If you are serious about leaving the EU though there is a better answer to your voting dilemma. If you are a leaver you simply do not believe in all this EU Parliament nonsense, so why dignify it with your vote? Much better to be true to your principles and boycott the whole business. You do not want to go electing people, however often they are on Question Time, to a body that you think should not exist! So save yourself the effort and be true to your beliefs and stay at home on the 23rd.

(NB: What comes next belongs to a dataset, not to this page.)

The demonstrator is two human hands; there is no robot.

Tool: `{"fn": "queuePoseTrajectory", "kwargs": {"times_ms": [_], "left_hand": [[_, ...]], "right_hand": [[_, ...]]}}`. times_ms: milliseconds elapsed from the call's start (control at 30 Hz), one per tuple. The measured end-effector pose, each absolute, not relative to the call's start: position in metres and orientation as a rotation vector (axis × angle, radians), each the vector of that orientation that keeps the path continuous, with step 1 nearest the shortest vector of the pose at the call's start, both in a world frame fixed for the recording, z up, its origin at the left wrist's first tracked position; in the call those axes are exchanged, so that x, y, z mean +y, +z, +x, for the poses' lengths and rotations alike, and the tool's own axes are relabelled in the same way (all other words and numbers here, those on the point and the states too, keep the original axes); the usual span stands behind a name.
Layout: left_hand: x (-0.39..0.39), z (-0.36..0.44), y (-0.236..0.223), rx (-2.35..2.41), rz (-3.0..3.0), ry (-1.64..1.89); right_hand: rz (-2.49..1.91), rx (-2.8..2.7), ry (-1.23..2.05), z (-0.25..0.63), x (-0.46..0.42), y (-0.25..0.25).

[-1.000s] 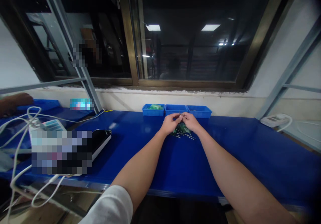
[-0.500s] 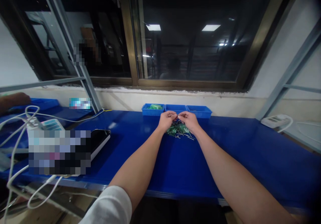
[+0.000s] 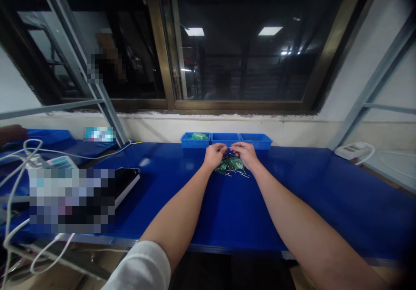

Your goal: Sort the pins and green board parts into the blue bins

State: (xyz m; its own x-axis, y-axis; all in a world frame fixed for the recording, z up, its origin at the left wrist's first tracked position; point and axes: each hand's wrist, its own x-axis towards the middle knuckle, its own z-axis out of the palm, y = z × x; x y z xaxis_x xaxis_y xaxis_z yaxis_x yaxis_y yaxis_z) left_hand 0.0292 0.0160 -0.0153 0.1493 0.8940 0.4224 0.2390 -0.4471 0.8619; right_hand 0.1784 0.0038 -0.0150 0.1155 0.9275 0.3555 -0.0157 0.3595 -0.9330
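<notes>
My left hand (image 3: 214,156) is closed in a pinch just above a small pile of green pieces and thin metal pins (image 3: 232,165) on the blue tabletop. Facing it, my right hand (image 3: 245,153) pinches too, its fingertips slightly apart from the left ones. Something thin and tiny seems to span the gap between them, too small to name. Right behind the hands three blue bins stand side by side. Light green pieces fill the left bin (image 3: 195,141); the middle bin (image 3: 225,137) and right bin (image 3: 255,141) show little of their contents.
On the left a phone-like black device (image 3: 128,176) lies beside a blurred-out area and looping white cables (image 3: 22,169). Another person's hand (image 3: 13,134) is near a further blue bin (image 3: 48,136). A white power strip (image 3: 352,150) rests at the right, by a metal post.
My fingertips have moved slightly apart, and more of the pile shows beneath them. The other person's hand has drawn left. The view has shifted a little.
</notes>
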Motion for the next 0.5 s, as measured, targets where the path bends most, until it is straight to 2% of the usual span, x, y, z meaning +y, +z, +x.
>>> {"fn": "queuePoseTrajectory", "kwargs": {"times_ms": [267,500], "left_hand": [[0.016,0.020,-0.012,1.394,1.849,1.360],[0.014,0.020,-0.012,1.524,1.975,1.260]], "right_hand": [[-1.186,-1.088,0.629,0.208,0.024,-0.016],[-1.261,-1.116,0.735,0.224,0.025,-0.017]]}}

If you are one of that rather specialised minority of Leavers who want a second vote, then you have a rather restricted choice as Labour is the only Party that seeks a second referendum but recognises that 52% of the last vote was to leave. You will also need to be prepared to be plonked in a museum as a member of a sub-species likely to be extinct before next Tuesday. But get your postal in now just in case.
Long story short: want remain, probably Labour or Green is your reliable Norwich choice. Want leave, why vote for what you don’t believe in? Give it a miss. Stay at home and stick to your principles.
However you use your vote on Thursday please remember this – you are not ‘making a statement or protest’, you are voting for somebody to decide what is important across the whole continent for the next five years. If you do not want to see your candidate paid to be a member of the European Parliament, don’t vote. If you do want the European Parliament to work please look at what each party has stood for in the long term and vote to see your principles in power.
Although the vote is counted on a proportional voting basis called D’Hondt you can only put one cross on the ballot paper against your preferred team or independent. Perhaps one of the reasons for low interest in these elections is that a region-wide panel of candidates who we have little choice in selecting do not feel particularly accountable.
If I have, happy to have been helpful!